Raw data:
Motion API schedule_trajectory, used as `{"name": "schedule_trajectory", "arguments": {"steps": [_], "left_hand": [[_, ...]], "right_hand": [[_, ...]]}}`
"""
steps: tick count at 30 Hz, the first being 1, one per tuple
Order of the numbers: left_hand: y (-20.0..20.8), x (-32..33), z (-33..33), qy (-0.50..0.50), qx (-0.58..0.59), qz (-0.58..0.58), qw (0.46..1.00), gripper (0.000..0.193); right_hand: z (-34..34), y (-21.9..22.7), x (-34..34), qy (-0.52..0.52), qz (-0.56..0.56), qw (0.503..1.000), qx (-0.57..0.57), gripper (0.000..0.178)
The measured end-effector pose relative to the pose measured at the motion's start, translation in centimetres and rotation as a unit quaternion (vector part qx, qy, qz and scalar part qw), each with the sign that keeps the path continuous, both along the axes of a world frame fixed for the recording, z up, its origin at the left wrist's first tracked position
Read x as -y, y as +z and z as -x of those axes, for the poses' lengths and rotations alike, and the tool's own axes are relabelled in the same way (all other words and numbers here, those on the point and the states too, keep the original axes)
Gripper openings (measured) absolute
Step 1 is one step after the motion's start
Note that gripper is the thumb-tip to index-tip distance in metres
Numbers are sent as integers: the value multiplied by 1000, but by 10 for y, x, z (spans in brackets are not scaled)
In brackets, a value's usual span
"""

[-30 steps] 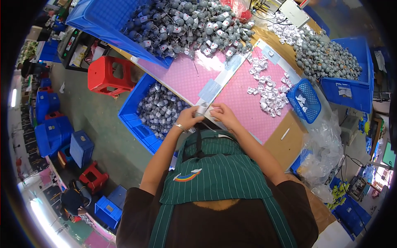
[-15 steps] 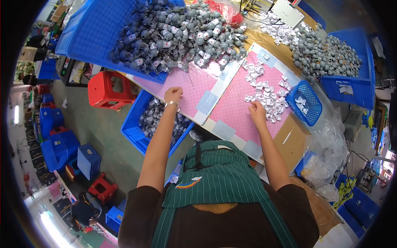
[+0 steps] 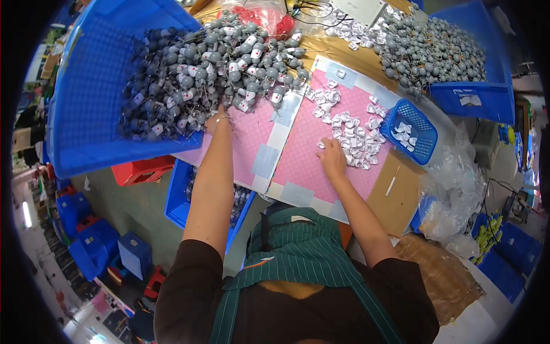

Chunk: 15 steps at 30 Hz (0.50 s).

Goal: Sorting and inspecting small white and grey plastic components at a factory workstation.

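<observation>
Left hand [image 3: 216, 119] was stretched forward, at the near edge of the heap of grey round parts [image 3: 217, 63] spilling out of the big blue crate [image 3: 86, 86] onto the counter. Fingers were buried among the parts, so I couldn't tell whether it was open or clamped on one. Thin bracelet on that wrist.

Right hand [image 3: 331, 156] lay palm down on the pink mat [image 3: 303, 155], fingers loosely spread, tips touching the near-left edge of the pile of small white tags [image 3: 355, 137]. It didn't look clamped on anything, though what was under the fingertips was hidden.

The mat was pink sheets joined with pale blue tape strips [image 3: 266, 160]. The grey heap overlapped the mat's far-left corner; the white tags sat on its right half.

Small blue basket [image 3: 409, 132] stood just right of the tag pile, with a few white tags inside. Second blue crate [image 3: 470, 86] at the far right, also full of grey parts. Clear plastic bags [image 3: 458, 200] bunched at the counter's right end, near the basket.

Below the counter, left side: blue bin [image 3: 189, 200] with more parts, red stool [image 3: 143, 169] beside it, more blue bins on the floor further left.

Person wore a green striped apron [image 3: 298, 258] over a dark shirt.
</observation>
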<state>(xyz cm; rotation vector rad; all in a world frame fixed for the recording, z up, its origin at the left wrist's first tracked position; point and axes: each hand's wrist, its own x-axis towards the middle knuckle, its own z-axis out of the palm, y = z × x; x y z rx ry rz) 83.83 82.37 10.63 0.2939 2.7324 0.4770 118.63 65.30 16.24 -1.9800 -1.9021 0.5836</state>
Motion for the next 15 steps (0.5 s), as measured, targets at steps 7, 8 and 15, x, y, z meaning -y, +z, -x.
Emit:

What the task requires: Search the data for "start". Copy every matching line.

Task output:
The measured end-effector pose relative to the pose measured at the motion's start, translation in centimetres and rotation as a unit quaternion (vector part qx, qy, qz and scalar part qw), each with the sign that keeps the path continuous, both along the axes of a world frame fixed for the recording, z up, its origin at the left wrist's first tracked position
Step 1 is one step after the motion's start

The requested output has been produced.